Read through the material below and find each line that has the word "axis"; copy it.

BEGIN Raw data

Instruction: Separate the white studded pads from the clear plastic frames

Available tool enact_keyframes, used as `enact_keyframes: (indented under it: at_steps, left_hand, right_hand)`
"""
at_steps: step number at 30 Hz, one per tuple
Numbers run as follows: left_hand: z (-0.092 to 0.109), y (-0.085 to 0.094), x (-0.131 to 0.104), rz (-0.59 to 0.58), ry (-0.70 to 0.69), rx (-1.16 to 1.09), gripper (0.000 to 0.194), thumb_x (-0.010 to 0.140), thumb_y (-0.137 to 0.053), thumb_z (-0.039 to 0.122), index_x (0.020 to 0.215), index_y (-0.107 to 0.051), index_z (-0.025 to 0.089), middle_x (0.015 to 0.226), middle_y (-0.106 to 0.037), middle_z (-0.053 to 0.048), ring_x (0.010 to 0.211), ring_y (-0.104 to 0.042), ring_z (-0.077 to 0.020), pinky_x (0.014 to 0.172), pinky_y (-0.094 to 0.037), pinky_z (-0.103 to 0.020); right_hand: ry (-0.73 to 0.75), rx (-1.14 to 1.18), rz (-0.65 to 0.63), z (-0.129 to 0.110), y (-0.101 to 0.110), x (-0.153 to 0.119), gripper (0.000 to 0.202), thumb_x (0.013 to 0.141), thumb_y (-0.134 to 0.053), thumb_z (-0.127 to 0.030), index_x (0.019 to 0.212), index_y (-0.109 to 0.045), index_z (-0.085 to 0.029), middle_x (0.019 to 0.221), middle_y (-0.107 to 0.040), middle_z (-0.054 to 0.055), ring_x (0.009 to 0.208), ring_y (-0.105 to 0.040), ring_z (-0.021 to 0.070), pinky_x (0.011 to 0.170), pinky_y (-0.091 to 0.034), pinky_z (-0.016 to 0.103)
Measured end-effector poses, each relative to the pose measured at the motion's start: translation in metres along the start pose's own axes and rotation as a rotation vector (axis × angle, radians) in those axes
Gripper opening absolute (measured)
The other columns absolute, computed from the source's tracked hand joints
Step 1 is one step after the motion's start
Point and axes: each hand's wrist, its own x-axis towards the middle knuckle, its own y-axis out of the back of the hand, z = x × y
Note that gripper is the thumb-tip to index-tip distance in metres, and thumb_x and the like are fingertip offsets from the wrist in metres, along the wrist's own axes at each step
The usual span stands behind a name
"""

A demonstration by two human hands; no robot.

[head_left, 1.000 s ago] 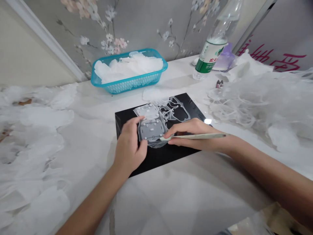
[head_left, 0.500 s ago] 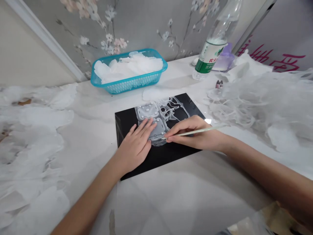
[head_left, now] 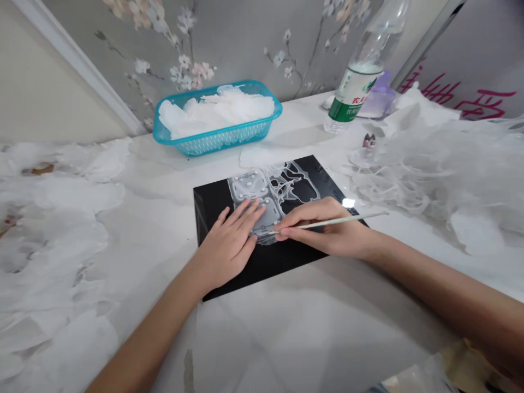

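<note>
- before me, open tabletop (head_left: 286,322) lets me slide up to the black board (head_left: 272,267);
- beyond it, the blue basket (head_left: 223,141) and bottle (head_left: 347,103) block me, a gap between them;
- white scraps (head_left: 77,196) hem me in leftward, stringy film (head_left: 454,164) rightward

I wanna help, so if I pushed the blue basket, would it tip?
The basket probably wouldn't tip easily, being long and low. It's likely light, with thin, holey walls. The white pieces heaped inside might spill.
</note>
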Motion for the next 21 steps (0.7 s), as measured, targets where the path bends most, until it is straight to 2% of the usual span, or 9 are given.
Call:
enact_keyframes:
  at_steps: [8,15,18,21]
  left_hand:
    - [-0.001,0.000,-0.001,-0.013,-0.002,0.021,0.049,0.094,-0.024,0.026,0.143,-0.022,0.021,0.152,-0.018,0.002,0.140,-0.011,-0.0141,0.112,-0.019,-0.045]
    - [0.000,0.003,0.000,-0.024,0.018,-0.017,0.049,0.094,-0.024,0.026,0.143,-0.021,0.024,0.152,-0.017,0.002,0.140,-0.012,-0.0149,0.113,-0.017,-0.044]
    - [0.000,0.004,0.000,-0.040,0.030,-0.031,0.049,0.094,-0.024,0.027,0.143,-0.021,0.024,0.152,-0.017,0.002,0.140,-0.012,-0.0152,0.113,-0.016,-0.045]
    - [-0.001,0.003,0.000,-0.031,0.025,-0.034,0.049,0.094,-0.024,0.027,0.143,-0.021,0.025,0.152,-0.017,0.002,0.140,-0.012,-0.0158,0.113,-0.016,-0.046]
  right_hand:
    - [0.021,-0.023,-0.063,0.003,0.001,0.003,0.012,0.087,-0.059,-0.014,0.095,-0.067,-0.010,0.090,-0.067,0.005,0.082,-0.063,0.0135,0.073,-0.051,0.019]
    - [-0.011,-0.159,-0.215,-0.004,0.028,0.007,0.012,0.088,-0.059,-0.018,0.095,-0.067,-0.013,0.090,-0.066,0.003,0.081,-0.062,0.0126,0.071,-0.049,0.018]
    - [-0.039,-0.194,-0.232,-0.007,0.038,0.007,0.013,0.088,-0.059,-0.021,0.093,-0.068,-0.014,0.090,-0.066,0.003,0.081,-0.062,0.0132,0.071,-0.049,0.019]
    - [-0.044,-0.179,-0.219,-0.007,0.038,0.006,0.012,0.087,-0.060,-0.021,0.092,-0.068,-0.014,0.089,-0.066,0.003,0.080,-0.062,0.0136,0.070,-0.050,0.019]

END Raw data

Output for this task:
Measured end-effector poses, each relative to the pose measured at the motion's start: translation in metres along the start pose's own axes and rotation as a rotation vector (axis × angle, radians) in those axes
Point and axes: each hand's wrist, its own x-axis towards the middle knuckle, its own y-axis out of the back of the hand, z = x × y

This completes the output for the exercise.